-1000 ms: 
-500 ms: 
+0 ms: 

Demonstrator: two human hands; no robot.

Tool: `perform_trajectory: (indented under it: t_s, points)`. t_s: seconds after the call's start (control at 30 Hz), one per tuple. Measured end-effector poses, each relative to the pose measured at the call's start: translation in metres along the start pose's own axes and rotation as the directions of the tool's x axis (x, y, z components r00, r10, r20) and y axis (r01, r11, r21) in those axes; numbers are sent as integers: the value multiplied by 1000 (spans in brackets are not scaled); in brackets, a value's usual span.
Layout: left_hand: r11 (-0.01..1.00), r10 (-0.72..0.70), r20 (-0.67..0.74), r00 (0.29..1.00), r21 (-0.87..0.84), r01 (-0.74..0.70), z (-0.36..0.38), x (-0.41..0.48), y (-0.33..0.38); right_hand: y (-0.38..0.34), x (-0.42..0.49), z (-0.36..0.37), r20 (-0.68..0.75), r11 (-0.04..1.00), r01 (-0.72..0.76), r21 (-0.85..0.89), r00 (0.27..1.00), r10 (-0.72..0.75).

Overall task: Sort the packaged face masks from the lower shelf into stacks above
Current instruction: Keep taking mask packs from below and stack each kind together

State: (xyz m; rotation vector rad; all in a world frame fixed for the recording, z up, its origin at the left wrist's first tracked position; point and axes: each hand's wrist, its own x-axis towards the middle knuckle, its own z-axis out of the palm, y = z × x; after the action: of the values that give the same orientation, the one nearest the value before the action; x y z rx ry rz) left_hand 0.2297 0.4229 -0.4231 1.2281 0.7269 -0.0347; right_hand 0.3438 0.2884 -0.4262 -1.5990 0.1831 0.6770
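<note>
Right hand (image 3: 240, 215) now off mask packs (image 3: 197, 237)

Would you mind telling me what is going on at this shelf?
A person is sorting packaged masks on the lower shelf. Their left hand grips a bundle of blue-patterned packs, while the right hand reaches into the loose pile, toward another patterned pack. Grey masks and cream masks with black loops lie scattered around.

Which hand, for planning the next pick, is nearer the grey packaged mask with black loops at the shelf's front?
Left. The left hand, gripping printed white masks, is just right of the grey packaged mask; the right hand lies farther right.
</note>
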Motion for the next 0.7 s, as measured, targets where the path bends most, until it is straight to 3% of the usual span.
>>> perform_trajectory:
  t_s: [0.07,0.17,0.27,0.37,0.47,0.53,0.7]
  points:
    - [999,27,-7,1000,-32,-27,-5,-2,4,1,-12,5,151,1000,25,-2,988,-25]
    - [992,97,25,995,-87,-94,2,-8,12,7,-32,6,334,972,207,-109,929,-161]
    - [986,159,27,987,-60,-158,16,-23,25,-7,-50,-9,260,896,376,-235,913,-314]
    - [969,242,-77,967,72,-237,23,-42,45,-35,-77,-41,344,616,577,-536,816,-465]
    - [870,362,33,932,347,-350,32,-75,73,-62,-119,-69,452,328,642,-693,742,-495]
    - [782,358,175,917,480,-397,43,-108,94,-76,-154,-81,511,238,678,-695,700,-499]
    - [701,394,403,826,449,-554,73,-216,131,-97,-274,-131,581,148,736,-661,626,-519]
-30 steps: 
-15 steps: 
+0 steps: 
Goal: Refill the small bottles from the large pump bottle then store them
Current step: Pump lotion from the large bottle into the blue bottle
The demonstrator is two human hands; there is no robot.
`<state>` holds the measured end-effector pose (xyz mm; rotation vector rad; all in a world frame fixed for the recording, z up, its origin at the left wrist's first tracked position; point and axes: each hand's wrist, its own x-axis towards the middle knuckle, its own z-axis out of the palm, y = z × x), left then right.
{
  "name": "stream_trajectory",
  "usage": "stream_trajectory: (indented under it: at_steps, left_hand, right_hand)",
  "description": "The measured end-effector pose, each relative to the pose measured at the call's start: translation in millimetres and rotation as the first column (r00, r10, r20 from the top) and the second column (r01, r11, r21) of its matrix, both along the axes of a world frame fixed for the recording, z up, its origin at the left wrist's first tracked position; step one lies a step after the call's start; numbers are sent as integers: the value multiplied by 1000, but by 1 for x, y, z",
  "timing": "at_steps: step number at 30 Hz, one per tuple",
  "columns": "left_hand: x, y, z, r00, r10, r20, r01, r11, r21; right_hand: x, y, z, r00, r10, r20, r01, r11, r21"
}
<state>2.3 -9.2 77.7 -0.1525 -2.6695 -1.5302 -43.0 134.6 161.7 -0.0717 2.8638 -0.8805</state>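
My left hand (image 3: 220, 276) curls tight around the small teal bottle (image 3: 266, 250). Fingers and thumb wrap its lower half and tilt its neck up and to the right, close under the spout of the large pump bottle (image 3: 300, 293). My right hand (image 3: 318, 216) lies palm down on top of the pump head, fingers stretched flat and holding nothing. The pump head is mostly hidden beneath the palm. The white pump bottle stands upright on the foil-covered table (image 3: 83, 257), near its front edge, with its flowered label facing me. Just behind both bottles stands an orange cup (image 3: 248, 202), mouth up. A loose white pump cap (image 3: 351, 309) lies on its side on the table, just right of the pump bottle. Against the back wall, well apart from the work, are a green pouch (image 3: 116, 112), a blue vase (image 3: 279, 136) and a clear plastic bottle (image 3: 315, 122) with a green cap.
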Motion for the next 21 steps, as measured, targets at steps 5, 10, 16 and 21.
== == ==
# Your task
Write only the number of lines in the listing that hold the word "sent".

# Answer to the problem
2